Winter squash appear in a variety of shapes and forms throughout the holiday season at all sorts of delicious feasts and classy dinner parties.   They are the last things to harvest and seasonally, so it would make sense that winter squashes possess nutritional values that are useful for your body to aid in sustaining the winter months.  The seeds are usually the first thing discarded when you’re preparing to roast your acorn squash, but the seeds have as much value as the rest of the fruit!

Winter squash seeds might be one of the most underrated healthy snacks available to us (and so easy to make!).  You’ve seen pumpkin seeds roasted, packaged, and sold for snacking… second only to sunflower seeds. And why not?  They’re delicious, especially this time of the year when pumpkins are being harvested, decorated, baked into pies, and placed on doorsteps and center pieces all over the nation.  Pumpkin is certainly worth celebrating, but did you know that squash pumpkins are not the only winter squash with seeds worth toasting in the oven? 

Any winter squash seeds can be toasted, seasoned, and stored as a nutritious snack or for adding to baked goods or salads.  I recommend acorn, butternut and spaghetti squash seeds, but any type of winter squash seed will cook nicely, hold your seasonings, and provide similar nutrition benefits.  You can harvest a variety of seeds at once, mix them and roast them together for an interesting color and shape combination.  You can also keep them separate, if you have a sensitive palate and like to taste for the subtle, distinct flavors of each seed. 

Health Benefits
Just like the pumpkin seed, all winter squash seeds have the same nutritional values and can be roasted, toasted or candied using the same recipe and method.  Although the vitamin and mineral percentages vary slightly (depending on the maturity and size of the seed, and the type of winter squash seed) you will find the following health benefits present in all winter squash seeds:

One Quarter Cup of Winter Squash Seeds Contain
   ~  Roughly 4 grams of Fiber
3 grams of Plant-Based Protein
   ~  Varying levels of vitamins A and C and B9 (also known as Folate)
 ~  Varying levels of minerals: Potassium, Calcium and Iron
    ~ Omega 3 and Omega 6 fats


      Cut open the winter squash (pumpkin, acorn, or other) by cutting a hole around the top of the squash, like you are cutting a jack-O-lantern top.  

      Remove the top. Pull off any string and seed that stick to the top.  As you remove seeds, place them back in the squash.  Set large strings or pieces of the squash meat aside.
     The easiest way to remove the seeds is to place the pumpkin or squash in a colander and place in sink.  

     Run water gently from the faucet into the squash.  Fill ¾ with water and then put your hand in to swirl the seeds free. You will see them float up to the surface of the water. 
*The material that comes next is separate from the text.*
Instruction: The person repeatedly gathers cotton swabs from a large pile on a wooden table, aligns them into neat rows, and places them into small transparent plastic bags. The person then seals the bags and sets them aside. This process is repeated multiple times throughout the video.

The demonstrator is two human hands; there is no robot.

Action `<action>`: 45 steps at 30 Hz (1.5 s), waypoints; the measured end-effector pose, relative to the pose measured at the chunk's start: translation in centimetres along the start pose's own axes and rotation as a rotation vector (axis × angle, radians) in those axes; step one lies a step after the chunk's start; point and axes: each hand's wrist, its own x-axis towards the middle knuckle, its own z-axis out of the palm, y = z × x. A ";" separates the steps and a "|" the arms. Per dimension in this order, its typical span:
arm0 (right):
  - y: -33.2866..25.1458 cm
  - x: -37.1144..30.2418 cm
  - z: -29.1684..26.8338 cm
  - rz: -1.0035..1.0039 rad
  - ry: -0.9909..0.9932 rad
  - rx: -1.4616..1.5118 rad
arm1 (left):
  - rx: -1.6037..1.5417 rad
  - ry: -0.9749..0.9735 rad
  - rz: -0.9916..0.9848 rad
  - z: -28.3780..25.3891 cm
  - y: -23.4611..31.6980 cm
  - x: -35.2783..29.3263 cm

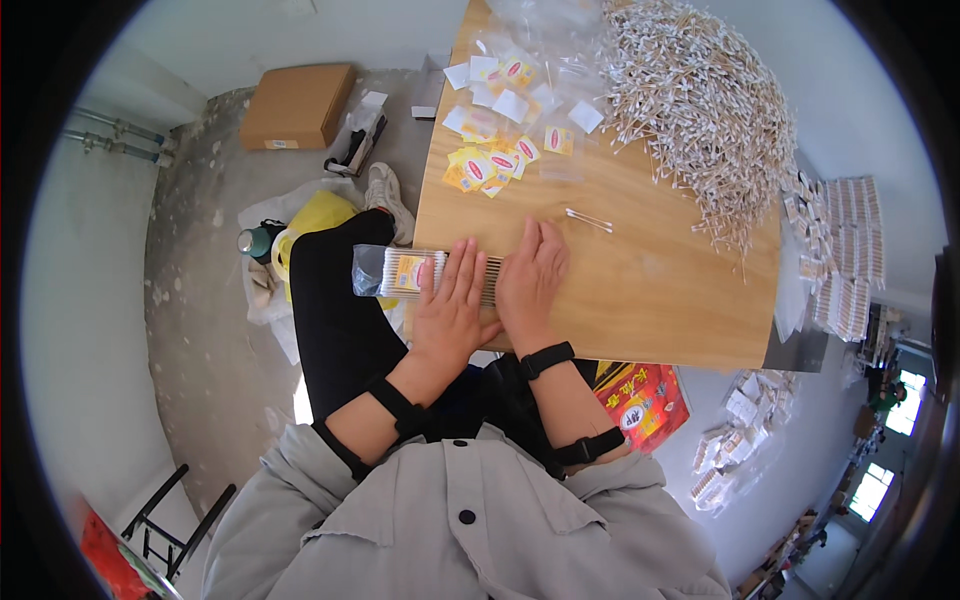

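Observation:
A clear plastic bag of cotton swabs lies across the near left of the wooden table, with a yellow-and-white card inside. Its slack end hangs over the table's left edge. My left hand lies flat across the swabs, fingers stretched out. Brown sticks show between my hands. At their right end, my right hand rests against them, its fingers together and bent. What lies under those fingers is hidden. Two loose swabs are on the table just beyond my right hand.
A large heap of cotton swabs covers the far right of the table. Yellow and white cards and clear bags lie at the far left. Packed swabs are stacked beyond the right edge. A cardboard box stands on the floor.

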 end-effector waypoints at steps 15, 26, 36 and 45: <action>0.3 0.0 0.8 -0.005 0.023 -0.021 | -0.039 -0.051 0.053 -0.5 -0.3 -0.9; -0.4 0.5 0.3 -0.017 -0.029 -0.030 | -0.215 0.099 -0.024 -3.7 -2.8 -1.2; 0.1 0.3 0.5 -0.004 -0.068 -0.065 | -0.115 0.110 0.049 -4.9 -3.9 -0.4; -0.3 0.2 0.2 -0.024 -0.035 -0.008 | -0.037 -0.044 -0.007 -0.7 0.1 -0.9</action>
     Continue filling the squash, swirling your hand against the edges of the insides to free seeds and skim them into the collider.  If you let the water overflow very gently    

Rinse the seeds well. This may take several minutes. 

Use your fingers to clean off any squash meat or strings that might stick to the seeds.  

Continue to rinse until water runs clear and there is no evidence of squash on the seeds.

In a small saucepan, mix the seeds with water by combining 2 cups of water with every half-cup seeds.  

Add a half-tablespoon of salt for every cup of water (more if you like your seeds saltier). 
NOTE: If you are using sweet flavors to season seeds, replace the salt with sugar or honey during the boiling process.

Bring to a boil. Reduce heat and simmer for 10 minutes. Remove from heat and drain seeds in a colander until mostly dry. 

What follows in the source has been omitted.